The New Jersey Supreme Court has ruled that the state can limit how much school administrators can get for unused sick leave. The lawsuit challenged the constitutionality of New Jersey public employee compensation regulations that cap the payment for accumulated sick time for certain school administrators at $15,000.
As reported by the Star-Ledger, the restriction was put in place in 2007 after a state report revealed that some school superintendents were receiving excessive benefits, including clothing allowances, chauffer services, and sick-time payments in the hundreds of thousands of dollars. The New Jersey Association of School Administrators challenged the law, arguing that the state could not arbitrarily reduce employee compensation.
In deciding New Jersey Association of School Administrators v.
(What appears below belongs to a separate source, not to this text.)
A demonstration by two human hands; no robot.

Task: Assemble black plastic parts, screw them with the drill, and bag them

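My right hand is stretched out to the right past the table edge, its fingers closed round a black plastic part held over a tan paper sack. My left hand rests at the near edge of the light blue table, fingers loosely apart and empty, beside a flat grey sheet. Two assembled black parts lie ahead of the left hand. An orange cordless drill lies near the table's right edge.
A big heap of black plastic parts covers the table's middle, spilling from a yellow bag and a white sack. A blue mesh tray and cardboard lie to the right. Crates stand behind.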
Schundler, the state’s highest court disagreed. “We conclude that the Legislature had the authority to modify terms and conditions for future contracts for public employment in a manner that did not raise constitutional concerns,” the court ruled in a 5-0 decision.
The ruling overturned a lower court, which found that the law violated the contractual rights of New Jersey school administrators. The New Jersey Supreme Court concluded that the cap was constitutional because it applied only to new contracts and allowed payments above the cap in cases where the benefits were already earned by employees or would be accumulated under existing contracts.
“The legislature properly exercised its power when it directed the commissioner to issue regulations for new contracts for superintendents and assistant superintendents,” the court ruled. In so ruling, the court confirmed that the legislature can change the terms and conditions of employment of public employees, so long as it does not do so retroactively.